I am playing around with using do concurrent for GPU offloading and multicore architectures, I wrote a very simple daxpy which I’ve uploaded here. I am using the 25.5 version of nvfortran.
In short, for the sizes:
integer(int64), parameter :: n1 = 1024_int64*1024_int64*1024_int64*1_int64
integer(int64), parameter :: n2 = 1024_int64*1024_int64*1024_int64*2_int64
integer(int64), parameter :: n3 = 1024_int64*1024_int64*1024_int64*3_int64
integer(int64), parameter :: n4 = 1024_int64*1024_int64*1024_int64*4_int64
I perform a daxpy between vectors B = 3.0_dp *A + B, where B is initialized to 0.0_dp
and A to 1.0_dp
I compile with nvfortran -O3 fail.f90
and alternate between using -stdpar=multicore
. In the github you can use make
and as long as nvfortran is on the path it should work.
Without multicore
enabled my 4 tests pass, doing the daxpy from n1 to n4. With multicore enabled, once I hit n3 my arrays are filled with zeroes.

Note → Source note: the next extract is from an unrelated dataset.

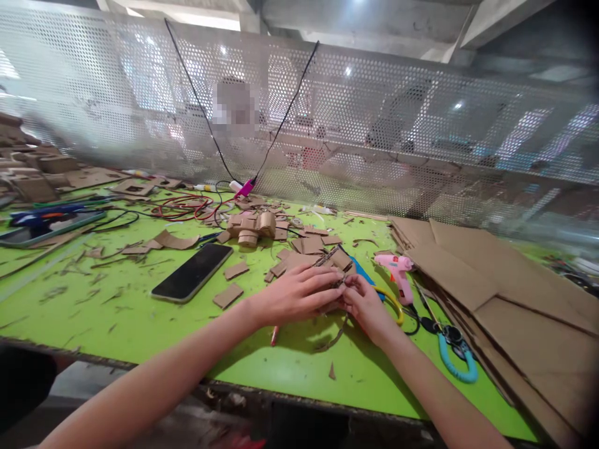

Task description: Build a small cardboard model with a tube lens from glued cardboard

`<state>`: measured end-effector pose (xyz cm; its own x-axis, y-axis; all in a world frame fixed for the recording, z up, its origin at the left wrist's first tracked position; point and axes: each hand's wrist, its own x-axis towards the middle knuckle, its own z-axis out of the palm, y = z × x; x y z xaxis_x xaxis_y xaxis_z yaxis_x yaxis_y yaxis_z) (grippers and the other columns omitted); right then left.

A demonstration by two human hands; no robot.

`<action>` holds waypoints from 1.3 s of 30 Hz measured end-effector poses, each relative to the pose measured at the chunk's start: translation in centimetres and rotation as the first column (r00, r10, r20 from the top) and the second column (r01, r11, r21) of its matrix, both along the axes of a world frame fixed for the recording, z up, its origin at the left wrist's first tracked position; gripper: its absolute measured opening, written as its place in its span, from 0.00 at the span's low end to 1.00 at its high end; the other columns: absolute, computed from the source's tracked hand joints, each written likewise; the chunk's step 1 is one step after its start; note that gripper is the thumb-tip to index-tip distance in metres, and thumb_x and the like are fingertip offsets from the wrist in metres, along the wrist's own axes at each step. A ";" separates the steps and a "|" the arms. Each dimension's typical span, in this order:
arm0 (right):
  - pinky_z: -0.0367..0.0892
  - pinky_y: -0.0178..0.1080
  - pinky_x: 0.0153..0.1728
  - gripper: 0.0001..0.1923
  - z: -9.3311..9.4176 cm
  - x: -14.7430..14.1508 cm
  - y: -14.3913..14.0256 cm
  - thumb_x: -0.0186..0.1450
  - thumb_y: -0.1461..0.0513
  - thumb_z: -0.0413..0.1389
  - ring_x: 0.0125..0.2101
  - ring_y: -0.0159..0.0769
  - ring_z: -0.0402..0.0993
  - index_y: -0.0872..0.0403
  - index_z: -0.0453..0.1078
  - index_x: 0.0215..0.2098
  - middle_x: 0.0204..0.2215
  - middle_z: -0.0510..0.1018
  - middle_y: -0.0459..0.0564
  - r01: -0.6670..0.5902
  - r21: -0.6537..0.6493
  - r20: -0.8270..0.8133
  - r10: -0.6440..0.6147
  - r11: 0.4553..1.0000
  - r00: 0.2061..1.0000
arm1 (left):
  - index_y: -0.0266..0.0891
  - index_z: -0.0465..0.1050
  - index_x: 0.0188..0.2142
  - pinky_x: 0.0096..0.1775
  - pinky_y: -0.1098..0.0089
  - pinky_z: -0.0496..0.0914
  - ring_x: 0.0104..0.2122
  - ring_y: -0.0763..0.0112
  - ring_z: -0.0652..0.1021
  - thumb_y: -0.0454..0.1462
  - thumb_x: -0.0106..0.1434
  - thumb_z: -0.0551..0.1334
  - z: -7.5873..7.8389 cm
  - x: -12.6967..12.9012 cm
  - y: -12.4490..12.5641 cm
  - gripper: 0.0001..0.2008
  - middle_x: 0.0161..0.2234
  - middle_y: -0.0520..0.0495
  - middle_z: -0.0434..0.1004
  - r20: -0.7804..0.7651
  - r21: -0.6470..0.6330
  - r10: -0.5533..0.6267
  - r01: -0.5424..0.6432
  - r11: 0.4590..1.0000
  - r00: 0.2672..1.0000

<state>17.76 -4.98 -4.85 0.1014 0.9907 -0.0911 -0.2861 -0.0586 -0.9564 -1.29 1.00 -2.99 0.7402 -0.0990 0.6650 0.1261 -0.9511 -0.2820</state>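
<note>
Head view, only view. Both hands met just right of centre on the green worktop [140, 324]. Left hand [299, 293] lay flat, fingers [327, 284] stretched and pressing down on a small cardboard piece [334, 262]. Right hand [367, 305] came in from 4 o'clock, fingers curled and pinching the near edge of the same piece. Most of the piece sat hidden under the hands, so its shape couldn't be told.

Around it: pink glue gun [397, 271] at 2 o'clock of the hands, lying near but apart. Scissors with teal handle [456, 355] at 4 o'clock. Black phone [193, 272] at 9 o'clock, screen up. Stack of cardboard sheets [505, 293] filled the 3 o'clock side. Cluster of small cardboard blocks [253, 227] at 11 o'clock, red wires [180, 209] further out. Scraps littered the worktop everywhere. Perforated metal screen [374, 125] stood at the back, with a person behind it, blurred.

Risks, as judgement: the pinch on a thin edge looked weak, so the piece could slide or buckle if the left hand's press went uneven. Loose scraps underneath could tilt it. If glue was wet, fingertips might stick or burn; can't tell whether there was any. The glue gun's cord near the right wrist could snag.
</note>
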 end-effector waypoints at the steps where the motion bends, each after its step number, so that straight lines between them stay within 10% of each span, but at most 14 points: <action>1: 0.68 0.36 0.31 0.23 0.0 -0.1 -0.1 0.44 0.55 0.69 0.27 0.28 0.69 0.51 0.61 0.29 0.24 0.71 0.38 -0.011 -0.011 -0.016 0.011 1.000 1.000 | 0.37 0.61 0.50 0.52 0.60 0.69 0.54 0.61 0.71 0.38 0.66 0.56 0.0 0.1 -0.1 0.14 0.50 0.37 0.73 0.044 -0.001 0.002 -0.002 1.000 0.999; 25: 0.66 0.34 0.37 0.18 0.8 0.6 -0.6 0.43 0.64 0.71 0.32 0.28 0.69 0.53 0.71 0.30 0.28 0.70 0.40 -0.200 -0.064 -0.154 0.189 0.978 0.970 | 0.37 0.66 0.41 0.43 0.67 0.72 0.42 0.68 0.79 0.36 0.63 0.60 -0.2 0.3 -0.8 0.08 0.37 0.47 0.81 0.184 0.050 0.024 -0.033 0.998 0.983; 39: 0.66 0.38 0.40 0.17 0.6 0.4 -0.8 0.45 0.63 0.70 0.34 0.31 0.71 0.54 0.69 0.30 0.30 0.73 0.42 -0.214 -0.075 -0.150 0.201 0.974 0.968 | 0.39 0.65 0.36 0.41 0.66 0.74 0.42 0.65 0.78 0.34 0.59 0.64 -1.2 1.2 -1.4 0.08 0.35 0.45 0.79 0.302 -0.233 0.012 0.062 0.970 0.953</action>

The daxpy in question is just:
subroutine do_daxpy_of_size(n)
use, intrinsic :: iso_fortran_env, only: int64
real(dp), parameter :: tol = 1.0e-8_dp
real(dp), allocatable :: A(:), B(:)
real(dp) :: alpha
integer(int64), intent(in) :: n
print *, " my size is ", n
allocate(A(n), B(n))
do concurrent (i=1:n)
A(i) = 1.0_dp
B(i) = 0.0_dp
end do
alpha = 3.0_dp
do concurrent (i=1:n)
B(i) = alpha * A(i) + B(i)
end do
call check_array(B, 3.0_dp, tol, n)
deallocate(A,B)
end subroutine do_daxpy_of_size
Is this a bug or am I overlooking something obvious?